Updated

U.S. business productivity (search) grew more slowly in the third quarter than first thought, climbing at a revised 1.8 percent annual rate, a government report showed on Tuesday, while growth in unit labor costs was nudged up to a 1.8 percent pace.

Growth in non-farm business productivity, or worker output per hour, was the slowest since the fourth quarter of 2002, the Labor Department (search) said.

Wall Street had expected a rise to a 2.0 percent clip from 3.9 percent in the second quarter as worker efficiency moderated and U.S. firms boosted hiring to maintain output.

A preliminary report released last month had shown 1.9 percent productivity growth in the third quarter and a 1.6 percent rise in unit labor costs.

Higher unit labor costs also backs views that the Federal Reserve (search) will stick with a measured pace of rate increases and lift its benchmark funds rate a quarter percentage point to 2.25 percent at its next meeting on Dec. 14.

Hours worked grew at a rate of 2.4 percent in the third quarter, the fastest pace since third quarter of 1999 as companies ran operations for longer to maintain output. This had been initially reported as a 2.1 percent growth rate.
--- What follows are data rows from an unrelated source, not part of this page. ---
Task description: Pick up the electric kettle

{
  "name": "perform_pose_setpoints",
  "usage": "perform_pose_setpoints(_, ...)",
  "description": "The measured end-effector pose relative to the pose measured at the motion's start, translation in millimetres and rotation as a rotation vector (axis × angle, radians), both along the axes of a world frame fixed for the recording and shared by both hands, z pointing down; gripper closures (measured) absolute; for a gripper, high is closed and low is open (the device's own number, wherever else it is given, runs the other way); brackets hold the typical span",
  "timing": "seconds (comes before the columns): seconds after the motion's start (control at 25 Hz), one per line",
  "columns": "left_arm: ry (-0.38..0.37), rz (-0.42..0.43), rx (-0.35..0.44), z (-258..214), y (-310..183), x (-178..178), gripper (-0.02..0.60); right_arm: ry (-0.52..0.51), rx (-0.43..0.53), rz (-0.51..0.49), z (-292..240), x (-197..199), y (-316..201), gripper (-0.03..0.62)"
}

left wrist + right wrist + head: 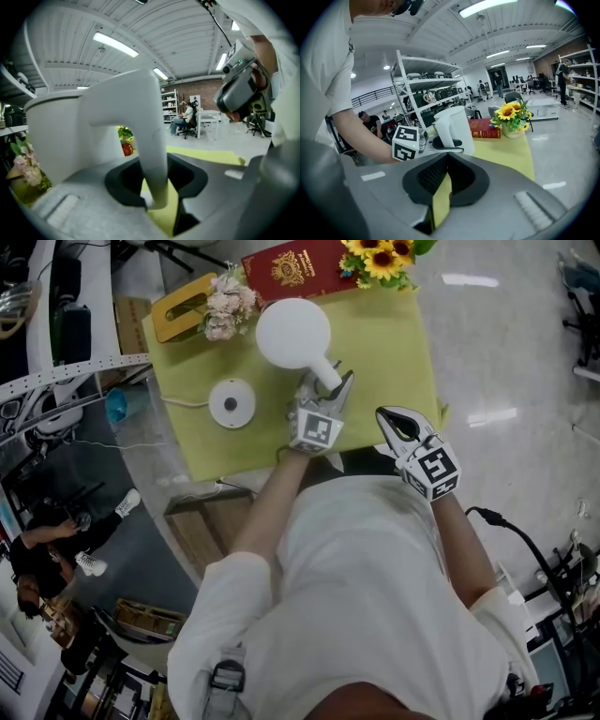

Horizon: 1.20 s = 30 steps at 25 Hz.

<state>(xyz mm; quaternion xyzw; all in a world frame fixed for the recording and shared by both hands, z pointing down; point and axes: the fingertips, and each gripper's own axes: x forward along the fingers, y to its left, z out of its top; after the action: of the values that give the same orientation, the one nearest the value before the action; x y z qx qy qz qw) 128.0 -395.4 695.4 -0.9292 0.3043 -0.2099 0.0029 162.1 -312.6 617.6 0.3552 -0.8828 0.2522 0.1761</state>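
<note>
The white electric kettle stands on the yellow-green cloth, in the middle of the tabletop and closer to its far edge. Its round base lies apart from it, toward the left edge, so the kettle is not on the base.

The left gripper is at the kettle's handle. In the left gripper view the handle passes down between the 2 jaws. The jaws are apart, with a strip of cloth visible beside the handle, so I judge that the pads do not press on it yet. The right gripper hovers over the near right part of the tabletop, well apart from the kettle. Its jaws are together and hold nothing.

The grasp is prepared but not made. I see 3 risks:
- If the person lifts before the jaws close, the handle can slide out, or the kettle can only rock on the cloth.
- The jaws are low on a smooth, curved handle, so the body may swing or tilt away (more so if there is water inside, which I cannot tell).
- The pink flowers and the red book at the far edge are near, and a tipping kettle could hit them.
</note>
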Motion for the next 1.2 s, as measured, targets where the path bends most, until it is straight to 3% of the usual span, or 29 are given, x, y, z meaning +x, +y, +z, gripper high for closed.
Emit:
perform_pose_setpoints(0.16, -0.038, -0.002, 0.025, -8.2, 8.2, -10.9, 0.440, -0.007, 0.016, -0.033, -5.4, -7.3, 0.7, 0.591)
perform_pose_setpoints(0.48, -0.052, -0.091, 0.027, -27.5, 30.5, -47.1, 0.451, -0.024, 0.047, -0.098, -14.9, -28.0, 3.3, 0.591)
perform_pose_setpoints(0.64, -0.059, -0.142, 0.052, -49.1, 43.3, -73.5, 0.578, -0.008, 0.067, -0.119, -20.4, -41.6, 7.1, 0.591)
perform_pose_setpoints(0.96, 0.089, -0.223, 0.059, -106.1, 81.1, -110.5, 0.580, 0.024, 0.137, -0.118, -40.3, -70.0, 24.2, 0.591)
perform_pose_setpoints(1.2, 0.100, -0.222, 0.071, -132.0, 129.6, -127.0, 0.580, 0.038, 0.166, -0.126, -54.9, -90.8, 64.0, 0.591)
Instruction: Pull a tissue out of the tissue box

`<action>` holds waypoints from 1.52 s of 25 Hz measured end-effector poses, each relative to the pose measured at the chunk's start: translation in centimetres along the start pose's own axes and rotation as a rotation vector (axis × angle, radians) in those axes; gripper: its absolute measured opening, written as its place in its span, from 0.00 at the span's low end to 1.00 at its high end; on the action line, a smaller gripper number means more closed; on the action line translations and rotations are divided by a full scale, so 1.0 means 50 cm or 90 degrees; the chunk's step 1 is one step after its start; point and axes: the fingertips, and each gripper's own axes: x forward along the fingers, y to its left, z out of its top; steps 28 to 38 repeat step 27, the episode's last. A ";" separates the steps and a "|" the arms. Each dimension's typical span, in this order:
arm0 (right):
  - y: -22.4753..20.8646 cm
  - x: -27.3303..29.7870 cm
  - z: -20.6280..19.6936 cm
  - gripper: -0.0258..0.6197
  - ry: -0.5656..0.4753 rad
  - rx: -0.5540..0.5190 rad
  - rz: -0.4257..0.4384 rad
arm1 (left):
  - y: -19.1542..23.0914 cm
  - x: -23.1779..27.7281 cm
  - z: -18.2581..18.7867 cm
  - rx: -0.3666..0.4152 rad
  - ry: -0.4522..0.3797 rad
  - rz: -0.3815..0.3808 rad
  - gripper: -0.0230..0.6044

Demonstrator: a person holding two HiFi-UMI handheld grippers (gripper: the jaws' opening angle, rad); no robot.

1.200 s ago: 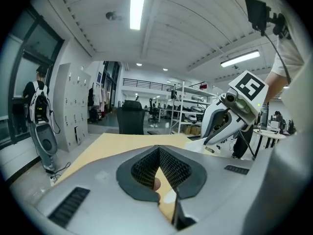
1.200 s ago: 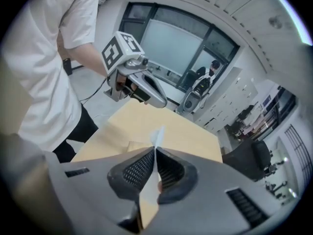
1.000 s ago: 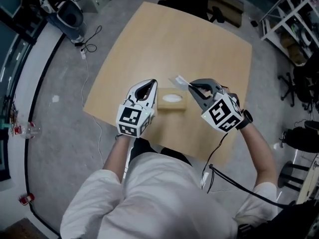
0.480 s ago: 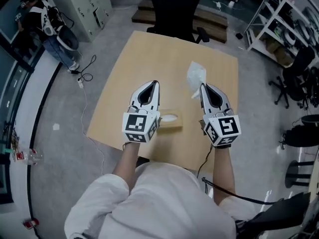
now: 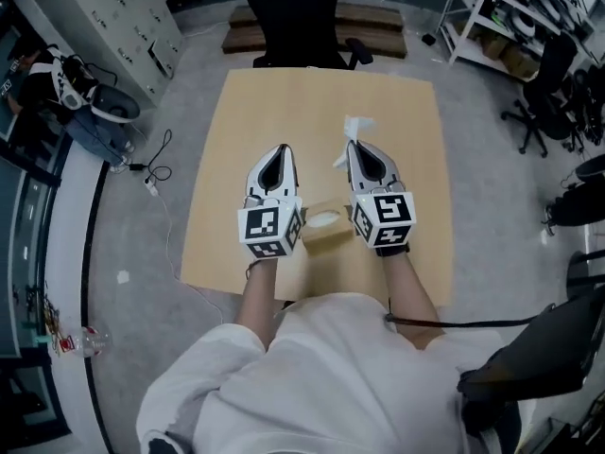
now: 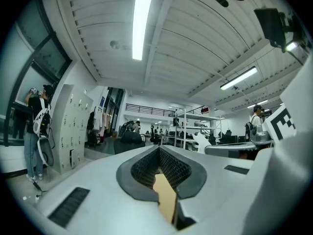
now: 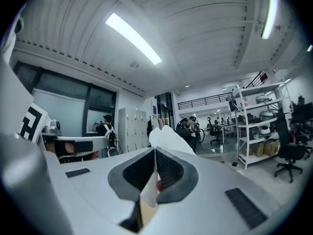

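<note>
A tan tissue box (image 5: 326,231) with an oval slot sits near the front edge of the light wooden table (image 5: 312,102), between my two hands. My right gripper (image 5: 352,144) (image 7: 155,149) is shut on a white tissue (image 5: 356,124) (image 7: 168,138), which sticks up past its tips, free of the box. It is held level above the table, just right of the box. My left gripper (image 5: 281,148) (image 6: 159,148) hovers left of the box, jaws closed together with nothing between them. Both grippers point away from me.
A black office chair (image 5: 293,8) stands at the table's far edge. White shelving (image 5: 501,17) and another chair (image 5: 553,93) are at the right. Grey lockers (image 5: 104,8) and a floor cable (image 5: 156,159) lie to the left, where a person (image 6: 36,126) stands.
The right gripper has risen and rolled upright, carrying the tissue up and away from the box. The left gripper has lifted off the box side too.
</note>
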 end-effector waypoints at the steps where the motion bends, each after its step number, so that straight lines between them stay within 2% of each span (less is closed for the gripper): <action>1: 0.005 0.008 -0.016 0.05 0.008 -0.001 0.000 | -0.002 0.006 -0.006 0.004 0.003 -0.004 0.02; 7: -0.028 0.021 -0.062 0.05 0.041 0.022 -0.011 | -0.025 0.037 -0.022 -0.004 0.022 -0.046 0.02; 17: -0.014 0.050 -0.054 0.05 0.046 0.010 -0.008 | 0.015 0.049 -0.034 -0.011 0.037 -0.046 0.02; 27: -0.002 0.051 -0.084 0.05 0.052 0.009 0.001 | 0.046 0.025 -0.067 -0.005 0.061 -0.050 0.02; 38: -0.002 0.051 -0.084 0.05 0.052 0.009 0.001 | 0.046 0.025 -0.067 -0.005 0.061 -0.050 0.02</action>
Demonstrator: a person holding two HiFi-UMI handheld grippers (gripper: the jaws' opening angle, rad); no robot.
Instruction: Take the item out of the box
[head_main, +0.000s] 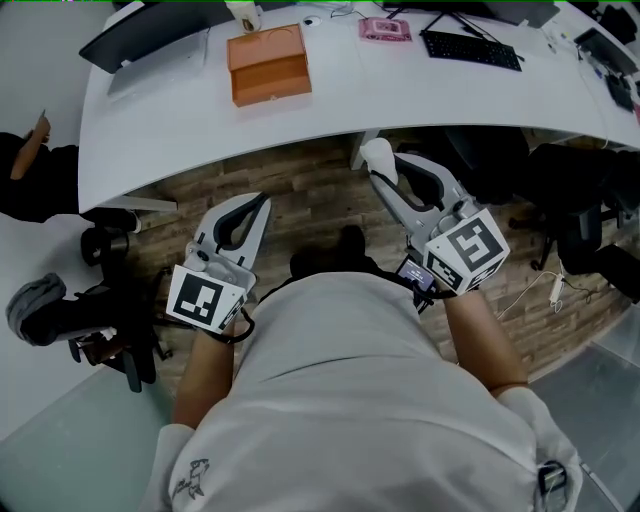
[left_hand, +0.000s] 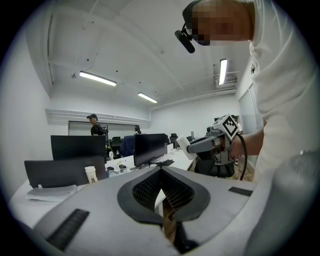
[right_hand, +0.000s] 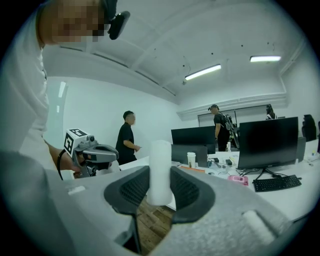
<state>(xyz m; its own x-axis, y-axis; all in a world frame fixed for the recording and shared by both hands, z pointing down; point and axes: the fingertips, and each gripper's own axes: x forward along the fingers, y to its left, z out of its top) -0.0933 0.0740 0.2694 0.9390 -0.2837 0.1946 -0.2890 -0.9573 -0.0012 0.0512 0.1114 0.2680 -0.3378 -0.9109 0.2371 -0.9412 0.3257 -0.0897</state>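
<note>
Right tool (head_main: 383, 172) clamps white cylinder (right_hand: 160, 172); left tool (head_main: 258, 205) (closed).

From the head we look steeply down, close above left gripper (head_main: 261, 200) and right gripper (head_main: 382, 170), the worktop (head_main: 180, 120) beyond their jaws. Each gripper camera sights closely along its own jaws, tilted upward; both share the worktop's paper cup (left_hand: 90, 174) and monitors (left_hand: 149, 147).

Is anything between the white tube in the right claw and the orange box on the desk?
Nothing visible. The right gripper holds the white tube short of the desk edge; only bare desktop lies between it and the orange box.
</note>
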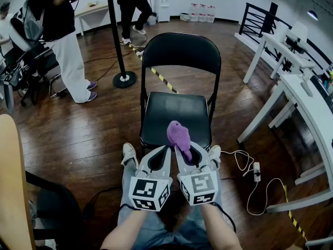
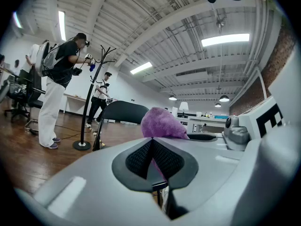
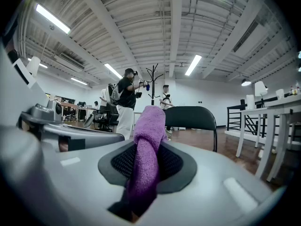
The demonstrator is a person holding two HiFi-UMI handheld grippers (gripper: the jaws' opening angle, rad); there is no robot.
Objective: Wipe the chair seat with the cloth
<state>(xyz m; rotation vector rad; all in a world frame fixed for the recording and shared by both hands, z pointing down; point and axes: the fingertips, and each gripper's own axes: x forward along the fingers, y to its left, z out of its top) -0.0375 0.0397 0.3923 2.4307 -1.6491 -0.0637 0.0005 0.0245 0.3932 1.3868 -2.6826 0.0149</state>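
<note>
A black folding chair (image 1: 177, 51) stands in front of me, its seat (image 1: 174, 113) bare. My right gripper (image 1: 183, 149) is shut on a purple cloth (image 1: 178, 134), which sticks up past its tips over the seat's front edge. In the right gripper view the cloth (image 3: 146, 159) runs between the jaws, with the chair back (image 3: 193, 114) behind. My left gripper (image 1: 165, 149) sits just left of it, shut with nothing held. In the left gripper view the cloth (image 2: 162, 125) shows beyond the closed jaws and the chair back (image 2: 122, 111) behind.
A coat-stand pole with a round base (image 1: 124, 78) stands left of the chair. A person in white trousers (image 1: 70, 61) is at the far left, another (image 1: 132, 7) at the back. White tables (image 1: 307, 103) line the right. A cable and power strip (image 1: 256, 171) lie on the wooden floor.
</note>
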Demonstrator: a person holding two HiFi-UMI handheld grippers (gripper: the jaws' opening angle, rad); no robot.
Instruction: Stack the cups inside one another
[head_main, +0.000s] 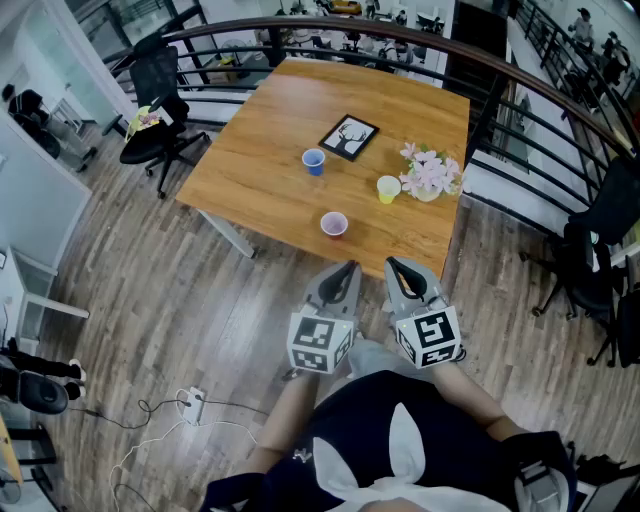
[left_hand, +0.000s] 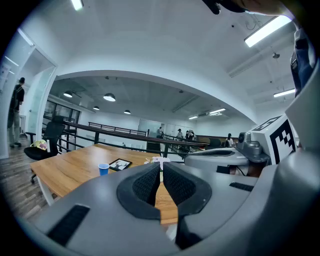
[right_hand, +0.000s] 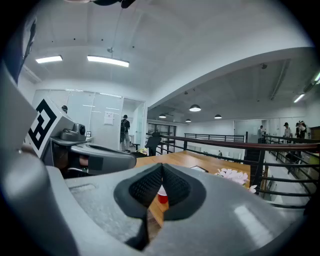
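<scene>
Three small cups stand apart on the wooden table (head_main: 270, 120): a blue cup (head_main: 314, 161) (left_hand: 103, 169) toward the middle, a yellow cup (head_main: 388, 189) by the flowers, and a red cup (head_main: 333, 224) (right_hand: 162, 196) near the front edge. My left gripper (head_main: 349, 269) (left_hand: 160, 168) and right gripper (head_main: 393, 265) (right_hand: 161, 168) hover side by side in front of the table, short of its front edge. Both point toward the cups. The pads of each meet at the tips, with nothing between them. The red cup shows just below the right gripper's closed pads.
A black picture frame (head_main: 349, 137) lies behind the blue cup. A vase of pink flowers (head_main: 432, 173) stands at the table's right edge. Office chairs stand at the left (head_main: 160, 110) and right (head_main: 600, 250). A dark railing (head_main: 540, 130) curves behind the table. Cables lie on the floor (head_main: 190, 405).
</scene>
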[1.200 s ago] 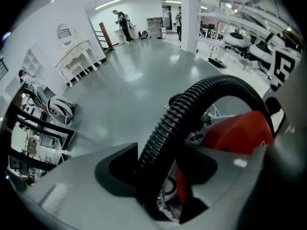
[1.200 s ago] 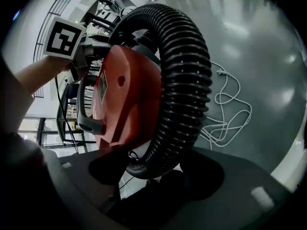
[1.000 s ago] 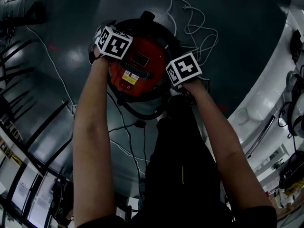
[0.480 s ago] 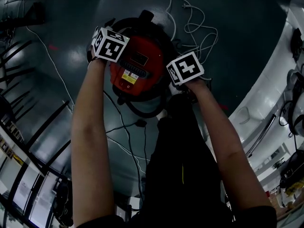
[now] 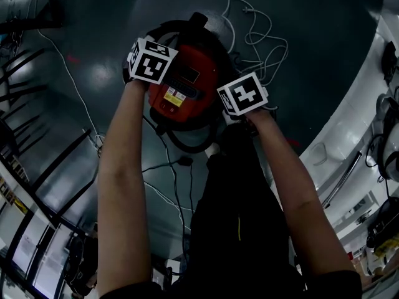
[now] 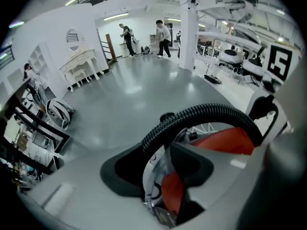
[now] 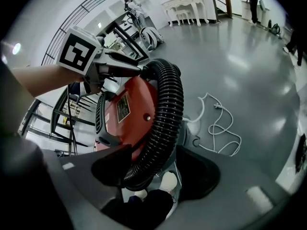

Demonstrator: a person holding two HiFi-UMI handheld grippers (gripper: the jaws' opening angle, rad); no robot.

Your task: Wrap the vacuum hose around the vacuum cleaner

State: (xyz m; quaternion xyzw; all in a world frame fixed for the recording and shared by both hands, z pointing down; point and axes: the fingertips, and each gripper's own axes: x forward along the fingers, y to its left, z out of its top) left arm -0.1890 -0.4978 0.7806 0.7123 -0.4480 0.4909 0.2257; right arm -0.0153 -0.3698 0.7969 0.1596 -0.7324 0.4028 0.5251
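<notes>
The hose arcs over the red vacuum cleaner between the left gripper and right gripper, threading each one's 2 part-open jaws, which have just been closing but are not yet clamping.

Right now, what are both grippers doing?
Left gripper: closing around black ribbed hose, grip unclear.
Right gripper: closing, hose between jaws, not clamped.

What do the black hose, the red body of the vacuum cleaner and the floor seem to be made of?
Hose: probably flexible black plastic, matte, closely ribbed.
Vacuum cleaner body: likely hard red plastic, smooth, slight sheen.
Floor: smooth grey coating, perhaps painted concrete; it mirrors lights.
</notes>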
Productivity growth was also substantially lower compared with a year ago when it rose by 9.0 percent. But this is not necessarily bad news since it also reflects cyclical changes in company hiring and a welcome boost to job creation.

Officials had predicted productivity would moderate as companies exhaust ways of boosting output by making existing workers more efficient and instead lifted hiring. During the third quarter over 400,000 new U.S. jobs were created.